STEVE BESSET, JEAN-BAPTISTE VINCOURT, FRANÇOIS AMALRIC and JEAN-PHILIPPE GIRARD; Nuclear localization of PAPS synthetase 1: a sulfate activation pathway in the nucleus of eukaryotic cells. February 2000 The FASEB Journal vol. 14 no. 2 345-354.

Falany, C. N. (1997) Sulfation and sulfotransferases. Introduction: changing view of sulfation and the cytosolic sulfotransferases. FASEB J. 11, 1–2.

Adam J. Hoffhines, Eugen Damoc, Kristie G. Bridges, Julie A. Leary, and Kevin L. Moore; Detection and Purification of Tyrosine-sulfated Proteins Using a Novel Anti-sulfotyrosine Monoclonal Antibody. THE JOURNAL OF BIOLOGICAL CHEMISTRY VOL. 281, NO. 49, pp. 37877–37887.

Kanan Y, Al-Ubaidi MR (2013) Tyrosine O Sulfation: An Overview. JSM Biotechnol Bioeng 1(1): 1003.

Klaassen CD, Boles JW.; Sulfation and sulfotransferases 5: the importance of 3'-phosphoadenosine 5'-phosphosulfate (PAPS) in the regulation of sulfation. FASEB J. 1997 May;11(6):404-18.

Kevin L. Moore; The Biology and Enzymology of Protein Tyrosine O-Sulfation The Journal of Biological Chemistry, (2003) 278, 24243-24246.

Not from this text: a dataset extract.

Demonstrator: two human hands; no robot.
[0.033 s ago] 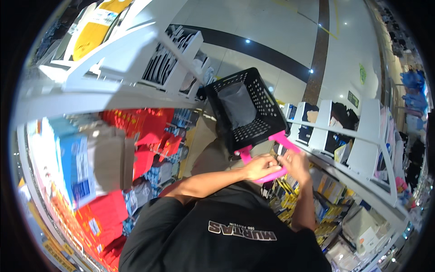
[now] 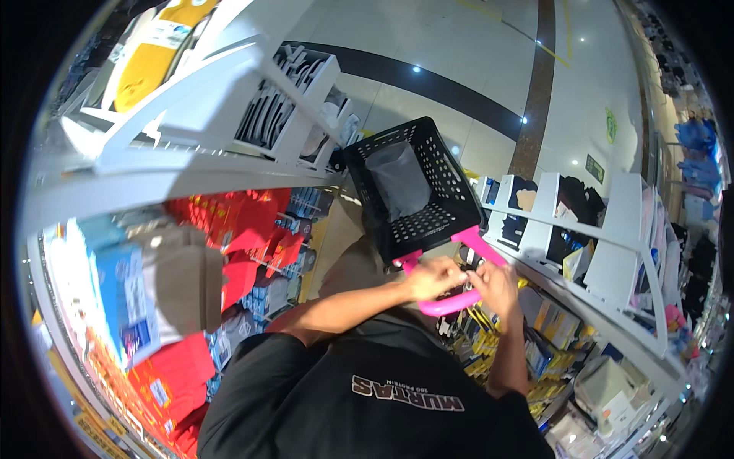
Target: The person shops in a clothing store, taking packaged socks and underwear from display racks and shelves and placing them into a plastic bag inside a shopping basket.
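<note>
A black perforated shopping basket [image 2: 367,191] is in front of me, with a greyish translucent sheet or bag [image 2: 401,180] inside it. Its pink handle [image 2: 449,306] reaches back toward my body. Over the handle, my left hand [image 2: 434,278] is closed, its fingers curled and its fingertips near the other hand. My right hand [image 2: 495,287] is closed too, beside the handle's right arm, thumb and fingers drawn together. The fingertips of both hands nearly meet above the handle loop. Whatever they pinch, if anything, is too small to make out.
Racks flank me on both sides. To the left hang red packs [image 2: 172,363] and grey-brown textiles [image 2: 180,283], below yellow socks [image 2: 145,73]. White bins of dark goods [image 2: 577,203] stand to the right, above yellow packets [image 2: 554,325]. Tiled floor [image 2: 459,46] lies ahead.
My hands have shifted slightly: the left has lifted a little off the handle loop, so more of the pink loop shows. The basket is nearly unmoved.
</note>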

Levi S. Simpson, John Z. Zhu, Theodore S. Widlanski, and Martin J. Stone;  Regulation of Chemokine Recognition by Site-Specific Tyrosine Sulfation of Receptor Peptides. Chem Biol. 2009 February 27; 16(2): 153–161. doi:10.1016/j.chembiol.2008.12.007.

Teramoto T, Fujikawa Y, Kawaguchi Y, Kurogi K, Soejima M, Adachi R, Nakanishi Y, Mishiro-Sato E, Liu MC, Sakakibara Y, Suiko M, Kimura M, Kakuta Y; Crystal structure of human tyrosylprotein sulfotransferase-2 reveals the mechanism of protein tyrosine sulfation reaction. Nat Commun (2013) 4 p.1572.